Building a brand culture begins with articulating a company’s mission, vision and values. Says Dr. Shore, “If your employees don’t know the mission that spells out the noble purpose of your organization, if they don’t know why you are in business, how are they going to most effectively support your cause?”

A message-driven sales process must be deeply rooted in the company’s mission to insure brand consistency. Comprehensive message management insures consistency that makes the salespeople less likely to become free agents or loose cannons out in the field, saying whatever it takes in order to make the sale. The data sheets, usage scenarios and white papers keep the messaging consistent throughout all departments, even when a sales force is remote or distributed all over the country. With a strong message-management program in place, a CEO can be sure that his salespeople in Seattle are promising the same things they’re promising in Miami.

Correctly used, a message-driven sales process is the ultimate win-win-win situation.

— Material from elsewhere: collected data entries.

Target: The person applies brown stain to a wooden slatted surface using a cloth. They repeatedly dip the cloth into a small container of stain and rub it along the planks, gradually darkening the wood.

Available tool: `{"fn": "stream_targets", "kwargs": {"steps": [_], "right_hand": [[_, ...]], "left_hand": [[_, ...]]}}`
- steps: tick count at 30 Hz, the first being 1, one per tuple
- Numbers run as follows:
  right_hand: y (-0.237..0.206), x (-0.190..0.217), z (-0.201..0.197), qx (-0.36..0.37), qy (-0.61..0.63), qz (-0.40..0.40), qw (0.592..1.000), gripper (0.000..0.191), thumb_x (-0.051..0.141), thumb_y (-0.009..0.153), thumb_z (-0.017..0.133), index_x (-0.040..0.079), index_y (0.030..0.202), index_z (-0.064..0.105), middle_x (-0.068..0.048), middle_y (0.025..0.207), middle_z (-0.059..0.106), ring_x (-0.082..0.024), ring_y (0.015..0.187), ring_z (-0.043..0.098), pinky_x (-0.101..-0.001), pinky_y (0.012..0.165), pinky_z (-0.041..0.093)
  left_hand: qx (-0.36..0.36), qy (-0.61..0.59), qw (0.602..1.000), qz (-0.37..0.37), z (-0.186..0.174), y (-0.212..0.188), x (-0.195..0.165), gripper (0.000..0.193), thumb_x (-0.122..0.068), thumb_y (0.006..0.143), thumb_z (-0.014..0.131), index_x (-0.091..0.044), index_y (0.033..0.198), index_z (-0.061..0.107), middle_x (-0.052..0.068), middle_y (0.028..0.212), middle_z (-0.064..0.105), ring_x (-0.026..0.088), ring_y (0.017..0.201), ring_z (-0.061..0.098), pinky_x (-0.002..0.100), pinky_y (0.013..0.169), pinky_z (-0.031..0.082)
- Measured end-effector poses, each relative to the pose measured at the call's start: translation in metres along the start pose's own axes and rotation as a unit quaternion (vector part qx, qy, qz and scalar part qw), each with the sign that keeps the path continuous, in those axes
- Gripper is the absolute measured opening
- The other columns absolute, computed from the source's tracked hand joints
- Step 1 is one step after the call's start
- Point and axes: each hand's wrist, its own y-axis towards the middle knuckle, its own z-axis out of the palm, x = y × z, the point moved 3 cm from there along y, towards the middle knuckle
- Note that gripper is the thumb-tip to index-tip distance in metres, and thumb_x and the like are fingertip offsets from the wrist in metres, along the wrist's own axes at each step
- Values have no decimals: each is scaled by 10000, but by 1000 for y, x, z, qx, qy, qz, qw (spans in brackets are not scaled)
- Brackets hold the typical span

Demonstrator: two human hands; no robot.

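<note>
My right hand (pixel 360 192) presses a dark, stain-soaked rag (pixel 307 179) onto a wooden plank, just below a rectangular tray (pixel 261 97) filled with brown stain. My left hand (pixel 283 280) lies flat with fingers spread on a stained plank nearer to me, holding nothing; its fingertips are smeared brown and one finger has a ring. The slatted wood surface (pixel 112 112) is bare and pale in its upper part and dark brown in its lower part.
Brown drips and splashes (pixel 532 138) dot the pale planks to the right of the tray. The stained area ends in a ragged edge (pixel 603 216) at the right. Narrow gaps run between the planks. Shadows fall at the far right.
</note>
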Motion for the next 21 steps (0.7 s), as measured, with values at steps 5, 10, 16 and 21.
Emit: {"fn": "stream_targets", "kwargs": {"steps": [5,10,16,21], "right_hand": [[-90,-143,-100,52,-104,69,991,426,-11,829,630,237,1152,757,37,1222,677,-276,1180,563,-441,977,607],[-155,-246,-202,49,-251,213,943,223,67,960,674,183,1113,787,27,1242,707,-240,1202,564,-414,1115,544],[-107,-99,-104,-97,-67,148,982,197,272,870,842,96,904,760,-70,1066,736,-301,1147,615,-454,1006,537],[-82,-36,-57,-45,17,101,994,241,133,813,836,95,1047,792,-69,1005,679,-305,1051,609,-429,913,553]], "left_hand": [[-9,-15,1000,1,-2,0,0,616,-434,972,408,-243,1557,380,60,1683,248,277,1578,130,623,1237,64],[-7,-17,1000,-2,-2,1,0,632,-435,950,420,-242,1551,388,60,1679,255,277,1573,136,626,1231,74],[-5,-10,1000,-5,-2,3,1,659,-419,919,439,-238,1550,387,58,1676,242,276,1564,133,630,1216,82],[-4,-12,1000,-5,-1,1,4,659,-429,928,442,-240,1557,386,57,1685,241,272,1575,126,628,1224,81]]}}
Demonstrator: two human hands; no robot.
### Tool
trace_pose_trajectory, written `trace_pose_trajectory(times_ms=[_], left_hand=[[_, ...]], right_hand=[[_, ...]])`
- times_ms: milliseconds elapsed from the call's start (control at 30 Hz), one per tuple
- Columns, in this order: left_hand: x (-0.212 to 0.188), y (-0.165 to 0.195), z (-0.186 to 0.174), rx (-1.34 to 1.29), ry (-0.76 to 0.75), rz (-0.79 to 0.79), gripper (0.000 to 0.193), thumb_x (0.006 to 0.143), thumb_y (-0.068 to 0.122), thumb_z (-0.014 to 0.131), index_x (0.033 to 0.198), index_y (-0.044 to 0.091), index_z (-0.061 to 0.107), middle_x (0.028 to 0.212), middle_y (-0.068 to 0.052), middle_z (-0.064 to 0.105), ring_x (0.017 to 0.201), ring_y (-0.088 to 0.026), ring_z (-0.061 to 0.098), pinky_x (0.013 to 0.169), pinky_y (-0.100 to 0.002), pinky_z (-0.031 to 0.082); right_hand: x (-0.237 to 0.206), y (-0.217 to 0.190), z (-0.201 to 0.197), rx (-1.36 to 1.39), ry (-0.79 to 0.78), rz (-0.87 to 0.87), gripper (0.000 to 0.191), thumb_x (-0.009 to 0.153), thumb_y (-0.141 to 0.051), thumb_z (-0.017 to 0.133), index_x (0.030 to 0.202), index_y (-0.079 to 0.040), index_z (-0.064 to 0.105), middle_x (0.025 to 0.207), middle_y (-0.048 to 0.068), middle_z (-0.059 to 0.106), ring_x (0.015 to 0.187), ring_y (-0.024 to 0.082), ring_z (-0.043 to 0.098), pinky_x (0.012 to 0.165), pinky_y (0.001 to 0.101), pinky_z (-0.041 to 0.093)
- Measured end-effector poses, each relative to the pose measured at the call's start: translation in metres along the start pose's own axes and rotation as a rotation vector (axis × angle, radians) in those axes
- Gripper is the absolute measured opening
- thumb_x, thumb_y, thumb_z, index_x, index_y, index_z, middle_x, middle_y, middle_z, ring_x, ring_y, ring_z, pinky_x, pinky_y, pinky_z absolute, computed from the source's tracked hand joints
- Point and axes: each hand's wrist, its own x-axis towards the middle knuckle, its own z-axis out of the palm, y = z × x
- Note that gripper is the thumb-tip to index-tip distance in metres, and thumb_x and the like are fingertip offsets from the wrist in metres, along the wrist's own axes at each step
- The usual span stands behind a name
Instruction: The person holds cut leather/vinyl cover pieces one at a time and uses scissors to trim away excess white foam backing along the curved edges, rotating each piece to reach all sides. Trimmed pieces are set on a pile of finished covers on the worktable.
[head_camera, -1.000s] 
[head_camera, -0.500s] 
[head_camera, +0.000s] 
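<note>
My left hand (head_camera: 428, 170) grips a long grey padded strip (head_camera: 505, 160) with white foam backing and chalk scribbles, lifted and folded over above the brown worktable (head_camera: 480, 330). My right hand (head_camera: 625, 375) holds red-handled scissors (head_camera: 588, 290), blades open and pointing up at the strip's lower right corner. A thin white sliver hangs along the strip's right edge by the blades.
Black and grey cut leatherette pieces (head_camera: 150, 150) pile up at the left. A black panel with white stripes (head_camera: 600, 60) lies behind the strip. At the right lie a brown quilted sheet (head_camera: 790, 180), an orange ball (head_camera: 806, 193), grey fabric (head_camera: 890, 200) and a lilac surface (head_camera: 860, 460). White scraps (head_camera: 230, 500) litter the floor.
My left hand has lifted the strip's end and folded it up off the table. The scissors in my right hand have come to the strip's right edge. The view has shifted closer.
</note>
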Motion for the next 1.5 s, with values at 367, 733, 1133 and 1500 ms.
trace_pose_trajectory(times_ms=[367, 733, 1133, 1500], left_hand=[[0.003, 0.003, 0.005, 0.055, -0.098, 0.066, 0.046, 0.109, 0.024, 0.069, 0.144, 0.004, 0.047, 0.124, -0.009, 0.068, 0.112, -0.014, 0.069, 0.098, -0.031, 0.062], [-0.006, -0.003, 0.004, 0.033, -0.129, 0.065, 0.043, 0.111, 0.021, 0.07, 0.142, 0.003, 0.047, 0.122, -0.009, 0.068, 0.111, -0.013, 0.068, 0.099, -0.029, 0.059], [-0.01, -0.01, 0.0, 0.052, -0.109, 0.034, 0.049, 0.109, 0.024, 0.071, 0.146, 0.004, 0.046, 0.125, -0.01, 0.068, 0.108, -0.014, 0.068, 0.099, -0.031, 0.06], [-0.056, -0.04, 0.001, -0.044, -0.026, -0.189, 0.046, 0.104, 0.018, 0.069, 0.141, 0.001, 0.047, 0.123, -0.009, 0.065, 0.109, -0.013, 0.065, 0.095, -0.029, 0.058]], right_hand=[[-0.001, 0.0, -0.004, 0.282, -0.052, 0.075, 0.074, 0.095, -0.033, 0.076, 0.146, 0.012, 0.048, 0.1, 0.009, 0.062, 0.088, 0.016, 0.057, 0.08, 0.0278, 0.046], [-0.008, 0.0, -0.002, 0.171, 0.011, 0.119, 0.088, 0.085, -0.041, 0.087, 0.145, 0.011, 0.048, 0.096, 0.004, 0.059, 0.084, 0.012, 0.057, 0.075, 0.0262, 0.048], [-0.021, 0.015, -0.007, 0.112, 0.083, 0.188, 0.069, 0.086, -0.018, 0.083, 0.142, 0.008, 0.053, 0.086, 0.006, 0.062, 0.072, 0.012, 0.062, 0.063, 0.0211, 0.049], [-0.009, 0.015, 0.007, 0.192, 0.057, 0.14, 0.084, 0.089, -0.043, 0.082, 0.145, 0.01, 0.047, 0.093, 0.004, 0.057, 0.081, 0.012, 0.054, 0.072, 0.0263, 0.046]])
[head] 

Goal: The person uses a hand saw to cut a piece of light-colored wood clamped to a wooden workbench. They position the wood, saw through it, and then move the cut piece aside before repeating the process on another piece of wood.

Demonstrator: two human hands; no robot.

Customers get their needs met without a lot of hoopla. Marketing creates messages that impact the bottom line and enhance the brand. And sales? With intelligent customer-message management systems giving them the kind of backup they need, salespeople can in turn meet individual customer needs without spending hours behind a desk. It’s only logical that a system created to make things easier for clients would ultimately make things easier for salespeople as well.

As George Eastman would say, “You press the button, and we do the rest.”